How can news media publishers learn from FitBit? Well, what if the objective were to achieve a healthier brain?

Neuroscience research into aging and Alzheimer’s disease has made the case that our brains can atrophy just like a muscle. We also know that daily mental exercise is a key to maintaining a healthy brain.

Seniors doing crosswords is a cliché, but it is a good example of mental exercise with newspaper content that really works. Reading has also proven to keep the mind active, and staying current with the news further stimulates the mind.

This is not only a senior citizen issue. Mental exercise matters, whether you are just old enough to get your driver’s license or old enough to have it taken away.

Gamification and competition work best with real-time metrics. Imagine if we could measure daily levels of mental exercise as well as FitBit measures physical exercise. FitBit smartly packaged up existing technologies at an attractive price point.

The equivalent to a 3D accelerometer for measuring brain health might be a portable brain scanner.
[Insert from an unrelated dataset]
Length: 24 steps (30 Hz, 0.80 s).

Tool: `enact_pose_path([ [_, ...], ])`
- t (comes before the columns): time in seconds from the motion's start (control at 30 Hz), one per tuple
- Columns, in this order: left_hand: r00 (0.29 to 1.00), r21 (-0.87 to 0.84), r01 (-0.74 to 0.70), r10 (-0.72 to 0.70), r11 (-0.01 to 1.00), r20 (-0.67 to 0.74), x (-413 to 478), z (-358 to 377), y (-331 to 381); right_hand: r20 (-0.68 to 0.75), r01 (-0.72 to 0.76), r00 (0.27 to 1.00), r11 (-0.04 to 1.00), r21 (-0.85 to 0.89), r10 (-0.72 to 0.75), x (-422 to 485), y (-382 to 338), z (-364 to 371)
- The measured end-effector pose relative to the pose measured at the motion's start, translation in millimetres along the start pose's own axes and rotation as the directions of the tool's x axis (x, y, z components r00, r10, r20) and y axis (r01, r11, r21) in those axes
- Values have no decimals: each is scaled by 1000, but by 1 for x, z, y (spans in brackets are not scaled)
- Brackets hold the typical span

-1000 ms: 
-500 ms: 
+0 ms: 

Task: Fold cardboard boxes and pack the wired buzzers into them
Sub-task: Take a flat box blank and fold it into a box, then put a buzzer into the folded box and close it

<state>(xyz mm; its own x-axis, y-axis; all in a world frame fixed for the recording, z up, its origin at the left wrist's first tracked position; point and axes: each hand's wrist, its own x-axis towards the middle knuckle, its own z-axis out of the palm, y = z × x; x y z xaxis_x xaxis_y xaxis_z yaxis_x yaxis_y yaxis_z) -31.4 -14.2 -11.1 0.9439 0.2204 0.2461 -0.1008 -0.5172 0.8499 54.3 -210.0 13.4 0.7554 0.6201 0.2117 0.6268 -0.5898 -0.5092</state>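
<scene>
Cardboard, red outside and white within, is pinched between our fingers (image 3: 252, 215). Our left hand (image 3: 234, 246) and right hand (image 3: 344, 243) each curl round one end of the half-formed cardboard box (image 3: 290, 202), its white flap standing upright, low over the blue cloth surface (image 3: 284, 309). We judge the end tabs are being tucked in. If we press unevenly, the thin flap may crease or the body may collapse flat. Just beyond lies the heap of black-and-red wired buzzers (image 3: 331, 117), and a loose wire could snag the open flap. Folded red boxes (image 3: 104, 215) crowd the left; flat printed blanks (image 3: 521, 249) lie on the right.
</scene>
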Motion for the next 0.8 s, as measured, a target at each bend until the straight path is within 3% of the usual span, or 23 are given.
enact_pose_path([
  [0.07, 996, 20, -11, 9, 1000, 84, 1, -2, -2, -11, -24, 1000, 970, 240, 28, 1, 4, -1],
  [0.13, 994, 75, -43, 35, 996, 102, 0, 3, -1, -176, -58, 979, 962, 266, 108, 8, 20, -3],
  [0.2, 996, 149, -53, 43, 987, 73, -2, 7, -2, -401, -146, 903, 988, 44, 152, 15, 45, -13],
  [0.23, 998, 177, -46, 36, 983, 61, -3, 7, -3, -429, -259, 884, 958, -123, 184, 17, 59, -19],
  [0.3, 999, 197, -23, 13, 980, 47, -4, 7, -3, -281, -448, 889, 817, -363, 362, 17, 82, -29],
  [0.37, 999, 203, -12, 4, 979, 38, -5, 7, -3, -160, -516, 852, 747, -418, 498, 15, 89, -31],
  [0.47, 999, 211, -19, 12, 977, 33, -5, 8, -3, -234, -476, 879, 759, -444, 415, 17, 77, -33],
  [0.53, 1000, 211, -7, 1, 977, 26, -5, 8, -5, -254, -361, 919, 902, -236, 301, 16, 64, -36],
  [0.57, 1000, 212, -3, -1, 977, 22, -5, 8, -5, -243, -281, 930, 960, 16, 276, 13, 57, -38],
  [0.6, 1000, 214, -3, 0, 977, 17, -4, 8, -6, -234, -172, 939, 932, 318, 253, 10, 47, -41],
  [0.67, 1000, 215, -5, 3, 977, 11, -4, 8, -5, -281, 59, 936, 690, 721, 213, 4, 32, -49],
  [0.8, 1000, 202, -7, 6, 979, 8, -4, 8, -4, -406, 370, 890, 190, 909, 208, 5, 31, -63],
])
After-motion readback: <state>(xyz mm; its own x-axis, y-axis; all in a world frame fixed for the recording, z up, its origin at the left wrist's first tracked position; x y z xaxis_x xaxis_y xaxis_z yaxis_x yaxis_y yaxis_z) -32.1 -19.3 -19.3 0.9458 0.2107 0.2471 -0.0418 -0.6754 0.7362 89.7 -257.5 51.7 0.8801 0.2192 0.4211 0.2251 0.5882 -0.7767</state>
I can picture it now: a headband with a built-in EEG that measures your brain activity and converts it into a meaningful and motivating number.

I think I’ll call it the “BrainBit.” (Now I just need to find some smart engineers to help me build it...)

If people were motivated to reach daily brain fitness goals, wouldn’t they then gravitate to the daily newspaper to load up on nutritious content? Wouldn’t they do whatever they could to make their brains healthier so they could feel good about their progress and also compete with others?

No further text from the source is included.